The answer must consist of every line in the data that contains "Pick".
/---
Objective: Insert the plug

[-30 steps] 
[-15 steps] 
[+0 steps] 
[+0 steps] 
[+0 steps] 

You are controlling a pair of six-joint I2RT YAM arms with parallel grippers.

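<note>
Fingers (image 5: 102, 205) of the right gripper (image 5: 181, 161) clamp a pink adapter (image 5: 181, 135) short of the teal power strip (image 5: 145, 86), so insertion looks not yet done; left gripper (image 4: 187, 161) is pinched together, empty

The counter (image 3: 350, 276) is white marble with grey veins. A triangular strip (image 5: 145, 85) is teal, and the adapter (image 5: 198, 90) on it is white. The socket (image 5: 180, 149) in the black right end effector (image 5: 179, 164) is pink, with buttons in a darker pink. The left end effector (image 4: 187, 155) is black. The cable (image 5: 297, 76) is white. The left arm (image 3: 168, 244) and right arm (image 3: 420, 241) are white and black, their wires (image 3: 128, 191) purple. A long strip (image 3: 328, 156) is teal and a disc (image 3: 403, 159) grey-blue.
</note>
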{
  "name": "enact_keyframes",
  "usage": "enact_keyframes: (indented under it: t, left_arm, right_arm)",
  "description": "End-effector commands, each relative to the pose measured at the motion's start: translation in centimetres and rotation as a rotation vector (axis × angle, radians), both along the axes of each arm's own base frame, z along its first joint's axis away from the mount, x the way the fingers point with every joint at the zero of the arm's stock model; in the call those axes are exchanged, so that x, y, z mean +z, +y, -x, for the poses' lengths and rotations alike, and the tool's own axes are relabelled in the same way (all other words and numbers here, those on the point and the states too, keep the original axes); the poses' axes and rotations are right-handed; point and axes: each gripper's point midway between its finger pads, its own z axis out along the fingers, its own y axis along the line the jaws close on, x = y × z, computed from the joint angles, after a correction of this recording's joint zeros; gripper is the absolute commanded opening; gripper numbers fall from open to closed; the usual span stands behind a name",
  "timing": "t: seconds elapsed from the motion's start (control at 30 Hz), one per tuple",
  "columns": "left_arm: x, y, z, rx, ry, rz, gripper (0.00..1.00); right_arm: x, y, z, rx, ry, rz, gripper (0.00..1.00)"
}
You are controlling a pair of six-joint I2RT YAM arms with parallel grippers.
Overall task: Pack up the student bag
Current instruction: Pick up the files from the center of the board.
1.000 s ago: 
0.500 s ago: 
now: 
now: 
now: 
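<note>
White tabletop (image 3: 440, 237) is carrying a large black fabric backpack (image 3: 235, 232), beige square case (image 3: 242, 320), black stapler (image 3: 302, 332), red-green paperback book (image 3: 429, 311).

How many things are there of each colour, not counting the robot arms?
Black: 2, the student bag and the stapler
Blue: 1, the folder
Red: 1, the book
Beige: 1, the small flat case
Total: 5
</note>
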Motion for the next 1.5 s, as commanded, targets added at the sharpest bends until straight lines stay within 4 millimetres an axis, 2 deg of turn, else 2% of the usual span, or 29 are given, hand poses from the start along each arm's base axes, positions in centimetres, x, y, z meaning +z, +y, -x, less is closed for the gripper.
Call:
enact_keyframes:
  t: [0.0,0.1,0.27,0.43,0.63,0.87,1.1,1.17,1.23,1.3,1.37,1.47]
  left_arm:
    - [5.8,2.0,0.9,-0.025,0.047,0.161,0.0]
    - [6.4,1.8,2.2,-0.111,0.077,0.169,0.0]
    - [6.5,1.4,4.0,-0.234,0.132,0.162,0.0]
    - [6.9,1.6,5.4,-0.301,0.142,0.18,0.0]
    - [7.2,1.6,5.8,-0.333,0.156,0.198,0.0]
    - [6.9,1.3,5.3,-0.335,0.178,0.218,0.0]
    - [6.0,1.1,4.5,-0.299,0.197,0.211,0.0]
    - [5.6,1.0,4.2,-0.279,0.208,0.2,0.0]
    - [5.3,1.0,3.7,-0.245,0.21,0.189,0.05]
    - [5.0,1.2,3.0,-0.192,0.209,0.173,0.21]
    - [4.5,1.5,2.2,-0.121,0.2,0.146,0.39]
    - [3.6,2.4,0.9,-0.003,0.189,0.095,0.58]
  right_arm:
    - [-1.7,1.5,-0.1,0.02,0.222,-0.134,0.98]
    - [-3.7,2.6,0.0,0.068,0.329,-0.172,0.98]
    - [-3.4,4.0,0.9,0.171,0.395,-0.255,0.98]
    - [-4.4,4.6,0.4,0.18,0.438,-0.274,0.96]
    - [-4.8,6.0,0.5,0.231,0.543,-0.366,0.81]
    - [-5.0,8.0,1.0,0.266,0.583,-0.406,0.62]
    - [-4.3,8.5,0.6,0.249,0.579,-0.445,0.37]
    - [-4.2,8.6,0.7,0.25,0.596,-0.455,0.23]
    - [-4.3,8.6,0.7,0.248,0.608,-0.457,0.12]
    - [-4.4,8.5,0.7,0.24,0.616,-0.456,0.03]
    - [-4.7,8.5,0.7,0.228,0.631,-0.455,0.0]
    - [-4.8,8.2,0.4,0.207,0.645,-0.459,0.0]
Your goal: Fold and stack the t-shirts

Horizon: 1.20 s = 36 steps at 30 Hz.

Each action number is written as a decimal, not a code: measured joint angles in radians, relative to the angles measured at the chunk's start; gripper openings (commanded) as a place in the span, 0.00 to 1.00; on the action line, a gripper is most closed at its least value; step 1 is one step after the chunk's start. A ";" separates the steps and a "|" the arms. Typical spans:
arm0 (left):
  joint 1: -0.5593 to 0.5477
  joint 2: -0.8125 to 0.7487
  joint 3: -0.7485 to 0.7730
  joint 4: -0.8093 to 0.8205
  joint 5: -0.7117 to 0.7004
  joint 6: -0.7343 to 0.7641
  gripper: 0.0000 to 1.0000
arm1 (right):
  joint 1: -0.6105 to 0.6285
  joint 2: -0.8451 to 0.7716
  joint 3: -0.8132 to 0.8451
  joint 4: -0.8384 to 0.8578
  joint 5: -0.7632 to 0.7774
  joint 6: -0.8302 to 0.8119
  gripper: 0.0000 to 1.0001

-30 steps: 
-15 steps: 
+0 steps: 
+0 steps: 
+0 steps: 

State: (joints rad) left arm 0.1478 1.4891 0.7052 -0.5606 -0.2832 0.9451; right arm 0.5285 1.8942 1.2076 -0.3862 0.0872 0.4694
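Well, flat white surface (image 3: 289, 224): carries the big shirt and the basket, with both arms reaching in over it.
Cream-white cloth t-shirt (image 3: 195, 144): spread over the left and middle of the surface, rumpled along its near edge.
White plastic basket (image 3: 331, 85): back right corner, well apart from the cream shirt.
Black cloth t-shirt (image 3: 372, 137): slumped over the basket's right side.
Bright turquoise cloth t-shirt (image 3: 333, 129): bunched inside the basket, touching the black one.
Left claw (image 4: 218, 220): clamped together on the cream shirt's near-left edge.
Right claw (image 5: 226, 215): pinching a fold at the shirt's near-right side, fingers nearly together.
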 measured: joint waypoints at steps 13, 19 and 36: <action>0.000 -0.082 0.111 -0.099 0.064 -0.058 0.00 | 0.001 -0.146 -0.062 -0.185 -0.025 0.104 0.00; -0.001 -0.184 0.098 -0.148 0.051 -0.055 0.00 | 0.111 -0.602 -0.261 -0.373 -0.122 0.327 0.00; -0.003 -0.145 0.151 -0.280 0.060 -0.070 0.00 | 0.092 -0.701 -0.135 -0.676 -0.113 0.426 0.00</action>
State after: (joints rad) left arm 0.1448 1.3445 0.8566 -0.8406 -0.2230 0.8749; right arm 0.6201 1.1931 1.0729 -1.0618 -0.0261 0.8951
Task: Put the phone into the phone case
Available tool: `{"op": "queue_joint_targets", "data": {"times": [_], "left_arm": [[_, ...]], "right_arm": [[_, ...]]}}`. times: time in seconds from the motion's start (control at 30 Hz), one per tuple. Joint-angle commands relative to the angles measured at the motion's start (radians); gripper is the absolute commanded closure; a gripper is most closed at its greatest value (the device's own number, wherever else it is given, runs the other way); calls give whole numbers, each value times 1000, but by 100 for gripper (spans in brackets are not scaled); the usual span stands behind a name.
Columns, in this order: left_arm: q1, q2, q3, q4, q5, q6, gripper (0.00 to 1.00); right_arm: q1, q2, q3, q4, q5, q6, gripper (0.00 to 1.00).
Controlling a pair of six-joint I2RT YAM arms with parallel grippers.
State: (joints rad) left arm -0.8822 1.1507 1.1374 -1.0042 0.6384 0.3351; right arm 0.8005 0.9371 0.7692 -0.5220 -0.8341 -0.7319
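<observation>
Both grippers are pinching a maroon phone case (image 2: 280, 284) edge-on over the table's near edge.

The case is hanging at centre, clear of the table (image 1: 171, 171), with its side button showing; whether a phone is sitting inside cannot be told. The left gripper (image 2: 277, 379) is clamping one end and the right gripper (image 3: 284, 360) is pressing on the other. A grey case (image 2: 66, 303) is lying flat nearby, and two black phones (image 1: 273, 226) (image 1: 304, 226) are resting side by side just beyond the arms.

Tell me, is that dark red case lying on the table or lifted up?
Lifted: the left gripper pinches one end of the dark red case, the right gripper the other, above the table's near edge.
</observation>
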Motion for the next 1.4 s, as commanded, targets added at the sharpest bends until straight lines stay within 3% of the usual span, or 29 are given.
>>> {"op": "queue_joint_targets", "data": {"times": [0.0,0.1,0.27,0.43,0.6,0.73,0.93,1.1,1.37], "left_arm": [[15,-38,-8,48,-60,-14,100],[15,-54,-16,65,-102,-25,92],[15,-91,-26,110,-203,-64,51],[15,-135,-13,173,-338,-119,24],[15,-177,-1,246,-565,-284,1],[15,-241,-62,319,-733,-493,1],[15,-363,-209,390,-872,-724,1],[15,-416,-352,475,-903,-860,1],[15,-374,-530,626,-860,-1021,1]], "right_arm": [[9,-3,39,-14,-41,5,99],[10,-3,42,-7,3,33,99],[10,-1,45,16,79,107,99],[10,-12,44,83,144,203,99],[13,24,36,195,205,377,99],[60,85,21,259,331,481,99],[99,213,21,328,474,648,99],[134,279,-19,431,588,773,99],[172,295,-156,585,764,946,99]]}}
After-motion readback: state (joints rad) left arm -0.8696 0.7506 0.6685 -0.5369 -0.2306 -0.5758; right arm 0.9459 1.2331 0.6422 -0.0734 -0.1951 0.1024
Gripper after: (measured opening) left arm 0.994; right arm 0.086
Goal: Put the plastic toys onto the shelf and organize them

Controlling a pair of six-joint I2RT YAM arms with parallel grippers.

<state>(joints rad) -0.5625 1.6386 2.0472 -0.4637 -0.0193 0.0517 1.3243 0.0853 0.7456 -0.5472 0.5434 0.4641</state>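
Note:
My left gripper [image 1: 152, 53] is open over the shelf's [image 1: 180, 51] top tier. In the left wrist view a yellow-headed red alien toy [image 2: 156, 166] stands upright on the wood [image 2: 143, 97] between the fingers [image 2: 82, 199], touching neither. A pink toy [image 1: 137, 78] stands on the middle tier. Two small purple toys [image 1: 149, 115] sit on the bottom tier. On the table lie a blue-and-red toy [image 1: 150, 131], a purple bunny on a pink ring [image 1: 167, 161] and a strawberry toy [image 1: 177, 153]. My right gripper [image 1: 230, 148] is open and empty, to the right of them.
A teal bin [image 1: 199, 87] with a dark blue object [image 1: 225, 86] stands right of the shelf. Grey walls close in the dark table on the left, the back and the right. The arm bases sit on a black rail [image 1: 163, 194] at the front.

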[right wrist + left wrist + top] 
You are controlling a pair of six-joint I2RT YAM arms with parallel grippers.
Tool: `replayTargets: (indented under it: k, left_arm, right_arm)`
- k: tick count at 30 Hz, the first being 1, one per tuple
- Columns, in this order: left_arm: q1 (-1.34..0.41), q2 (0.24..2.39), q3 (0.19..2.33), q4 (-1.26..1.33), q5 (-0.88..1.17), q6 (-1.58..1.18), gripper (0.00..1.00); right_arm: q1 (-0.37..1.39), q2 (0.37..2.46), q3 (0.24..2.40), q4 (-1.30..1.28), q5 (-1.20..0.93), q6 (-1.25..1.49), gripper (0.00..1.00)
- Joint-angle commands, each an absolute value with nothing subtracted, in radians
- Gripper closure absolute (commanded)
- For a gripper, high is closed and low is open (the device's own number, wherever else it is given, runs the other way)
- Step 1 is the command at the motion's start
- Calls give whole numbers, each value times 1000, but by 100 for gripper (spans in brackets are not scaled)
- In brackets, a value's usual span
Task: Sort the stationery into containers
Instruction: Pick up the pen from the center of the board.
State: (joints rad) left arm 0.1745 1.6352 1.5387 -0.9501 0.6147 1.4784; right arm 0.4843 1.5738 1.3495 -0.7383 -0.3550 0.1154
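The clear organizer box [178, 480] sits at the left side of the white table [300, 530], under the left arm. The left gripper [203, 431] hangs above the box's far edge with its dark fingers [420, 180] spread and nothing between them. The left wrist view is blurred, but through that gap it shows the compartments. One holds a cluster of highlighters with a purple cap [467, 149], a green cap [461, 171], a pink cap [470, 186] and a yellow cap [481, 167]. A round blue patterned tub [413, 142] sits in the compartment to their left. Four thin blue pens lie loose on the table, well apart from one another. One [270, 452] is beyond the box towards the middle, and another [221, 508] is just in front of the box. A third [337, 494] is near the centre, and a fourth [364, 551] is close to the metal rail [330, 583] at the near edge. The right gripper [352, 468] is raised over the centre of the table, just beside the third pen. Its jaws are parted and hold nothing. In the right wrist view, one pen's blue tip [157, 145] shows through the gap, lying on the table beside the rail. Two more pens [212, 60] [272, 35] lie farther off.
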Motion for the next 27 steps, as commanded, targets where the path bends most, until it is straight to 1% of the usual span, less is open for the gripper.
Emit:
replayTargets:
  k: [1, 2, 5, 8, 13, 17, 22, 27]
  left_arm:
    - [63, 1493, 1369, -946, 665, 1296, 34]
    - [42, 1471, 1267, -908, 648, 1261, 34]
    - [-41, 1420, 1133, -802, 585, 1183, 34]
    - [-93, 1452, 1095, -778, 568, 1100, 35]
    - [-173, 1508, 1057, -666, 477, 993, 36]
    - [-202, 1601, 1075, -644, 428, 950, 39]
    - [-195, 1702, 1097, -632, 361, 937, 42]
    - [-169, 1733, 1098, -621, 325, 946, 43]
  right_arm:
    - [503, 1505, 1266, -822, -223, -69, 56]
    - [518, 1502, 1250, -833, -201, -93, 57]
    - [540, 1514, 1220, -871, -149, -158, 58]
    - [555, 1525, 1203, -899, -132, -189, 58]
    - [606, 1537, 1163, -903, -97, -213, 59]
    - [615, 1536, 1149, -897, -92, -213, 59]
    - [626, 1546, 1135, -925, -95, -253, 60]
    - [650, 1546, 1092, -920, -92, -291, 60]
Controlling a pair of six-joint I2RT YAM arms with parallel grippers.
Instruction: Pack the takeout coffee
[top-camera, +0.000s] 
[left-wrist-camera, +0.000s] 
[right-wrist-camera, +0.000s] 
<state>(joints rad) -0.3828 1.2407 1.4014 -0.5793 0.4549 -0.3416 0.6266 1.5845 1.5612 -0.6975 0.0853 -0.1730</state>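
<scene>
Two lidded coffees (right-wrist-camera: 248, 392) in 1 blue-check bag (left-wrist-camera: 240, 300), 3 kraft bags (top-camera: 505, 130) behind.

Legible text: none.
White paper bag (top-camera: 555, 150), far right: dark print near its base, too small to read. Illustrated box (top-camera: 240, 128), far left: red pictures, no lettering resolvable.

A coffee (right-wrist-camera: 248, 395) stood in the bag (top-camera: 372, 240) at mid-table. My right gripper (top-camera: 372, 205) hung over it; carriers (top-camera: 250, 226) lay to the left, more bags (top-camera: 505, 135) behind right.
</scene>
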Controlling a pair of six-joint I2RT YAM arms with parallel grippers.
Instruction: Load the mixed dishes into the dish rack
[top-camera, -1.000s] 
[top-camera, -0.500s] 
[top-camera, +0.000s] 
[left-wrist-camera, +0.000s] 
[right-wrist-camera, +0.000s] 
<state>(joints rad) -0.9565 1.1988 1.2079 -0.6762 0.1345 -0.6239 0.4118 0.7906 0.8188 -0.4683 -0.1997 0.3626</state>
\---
* [Answer to this problem]
Current instruction: Pick up the files from the center of the board.
Instruction: Pick up the pen from the center of the board.

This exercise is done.